Brief:
The stretch wanted below opens at the line containing "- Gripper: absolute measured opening" and closes at the line containing "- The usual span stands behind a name". Please return it exactly, with no other lines.

Data for this exercise:
################

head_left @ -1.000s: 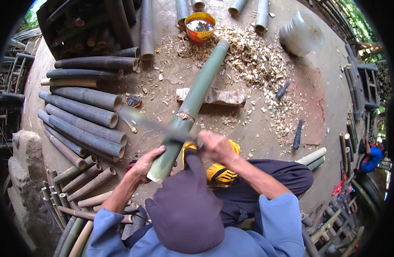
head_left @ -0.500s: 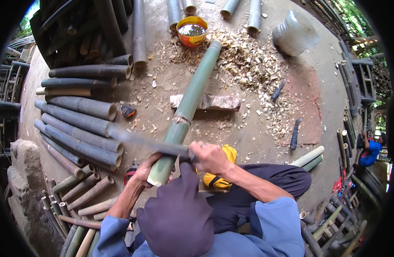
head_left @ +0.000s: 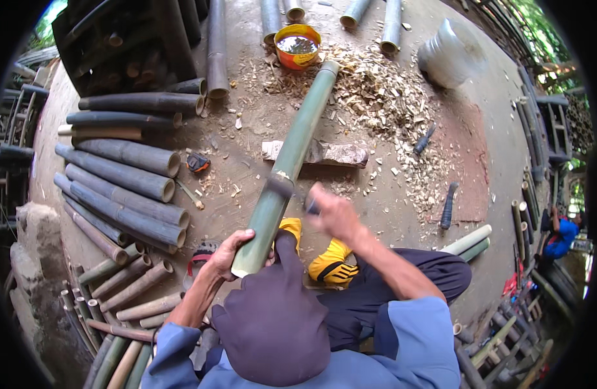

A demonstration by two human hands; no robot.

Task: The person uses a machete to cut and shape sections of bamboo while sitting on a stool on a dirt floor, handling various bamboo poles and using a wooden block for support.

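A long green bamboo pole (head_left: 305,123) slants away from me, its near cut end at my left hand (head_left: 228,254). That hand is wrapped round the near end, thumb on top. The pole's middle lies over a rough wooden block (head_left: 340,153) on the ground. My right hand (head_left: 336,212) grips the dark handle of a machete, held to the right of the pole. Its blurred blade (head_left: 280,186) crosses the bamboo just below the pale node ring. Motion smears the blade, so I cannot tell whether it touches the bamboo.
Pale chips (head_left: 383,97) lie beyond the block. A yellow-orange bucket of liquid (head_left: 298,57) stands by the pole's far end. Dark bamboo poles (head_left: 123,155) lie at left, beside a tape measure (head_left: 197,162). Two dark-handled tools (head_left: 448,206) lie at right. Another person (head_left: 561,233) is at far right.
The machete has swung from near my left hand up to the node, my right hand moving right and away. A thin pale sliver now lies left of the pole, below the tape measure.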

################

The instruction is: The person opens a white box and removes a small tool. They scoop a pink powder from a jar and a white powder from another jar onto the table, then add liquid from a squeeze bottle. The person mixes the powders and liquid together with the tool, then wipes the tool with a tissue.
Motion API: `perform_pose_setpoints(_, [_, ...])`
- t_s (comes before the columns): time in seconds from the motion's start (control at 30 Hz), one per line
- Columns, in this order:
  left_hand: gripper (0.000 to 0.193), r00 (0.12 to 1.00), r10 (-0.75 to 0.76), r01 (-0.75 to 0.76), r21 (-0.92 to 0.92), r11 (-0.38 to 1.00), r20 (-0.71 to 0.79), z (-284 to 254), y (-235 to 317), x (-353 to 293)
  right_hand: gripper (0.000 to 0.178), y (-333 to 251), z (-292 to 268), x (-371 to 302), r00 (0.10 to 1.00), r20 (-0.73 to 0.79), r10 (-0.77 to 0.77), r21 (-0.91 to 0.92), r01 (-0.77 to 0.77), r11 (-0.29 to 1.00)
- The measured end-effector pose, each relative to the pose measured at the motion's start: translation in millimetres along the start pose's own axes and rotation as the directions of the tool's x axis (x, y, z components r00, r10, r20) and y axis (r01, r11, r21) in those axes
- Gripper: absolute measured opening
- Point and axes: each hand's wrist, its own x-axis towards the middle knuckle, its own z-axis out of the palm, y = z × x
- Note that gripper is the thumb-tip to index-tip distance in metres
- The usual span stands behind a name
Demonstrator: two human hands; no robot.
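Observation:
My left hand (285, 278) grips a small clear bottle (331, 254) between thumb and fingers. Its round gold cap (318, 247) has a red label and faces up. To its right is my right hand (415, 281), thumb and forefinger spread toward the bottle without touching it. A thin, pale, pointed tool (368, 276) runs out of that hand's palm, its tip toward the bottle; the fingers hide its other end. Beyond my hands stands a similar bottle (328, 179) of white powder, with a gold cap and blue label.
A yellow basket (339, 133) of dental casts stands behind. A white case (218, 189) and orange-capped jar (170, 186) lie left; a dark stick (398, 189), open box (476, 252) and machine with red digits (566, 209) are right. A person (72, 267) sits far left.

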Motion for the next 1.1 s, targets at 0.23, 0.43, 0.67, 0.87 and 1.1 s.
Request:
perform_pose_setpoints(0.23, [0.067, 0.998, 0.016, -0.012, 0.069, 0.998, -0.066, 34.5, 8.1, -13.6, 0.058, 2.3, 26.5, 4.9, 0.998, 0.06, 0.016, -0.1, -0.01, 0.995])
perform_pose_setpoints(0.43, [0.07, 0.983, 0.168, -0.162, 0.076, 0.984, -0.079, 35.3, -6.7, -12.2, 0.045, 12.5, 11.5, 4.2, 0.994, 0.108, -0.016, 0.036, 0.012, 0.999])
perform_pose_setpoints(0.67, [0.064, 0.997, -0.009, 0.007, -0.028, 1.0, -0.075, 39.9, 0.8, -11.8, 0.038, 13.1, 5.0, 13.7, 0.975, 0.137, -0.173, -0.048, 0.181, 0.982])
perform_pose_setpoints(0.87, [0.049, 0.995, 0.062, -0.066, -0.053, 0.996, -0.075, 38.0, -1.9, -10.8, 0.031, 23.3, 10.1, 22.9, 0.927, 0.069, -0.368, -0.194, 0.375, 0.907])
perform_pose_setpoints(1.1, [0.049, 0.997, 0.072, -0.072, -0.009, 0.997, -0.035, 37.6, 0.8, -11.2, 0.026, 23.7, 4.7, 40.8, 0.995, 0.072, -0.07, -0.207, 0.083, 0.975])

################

Task result:
- Gripper: absolute measured opening
- Point and axes: each hand's wrist, its own x-axis towards the middle knuckle, its own z-axis out of the palm, y = z × x
- Note that gripper is the thumb-tip to index-tip distance in metres
- The usual span stands behind a name

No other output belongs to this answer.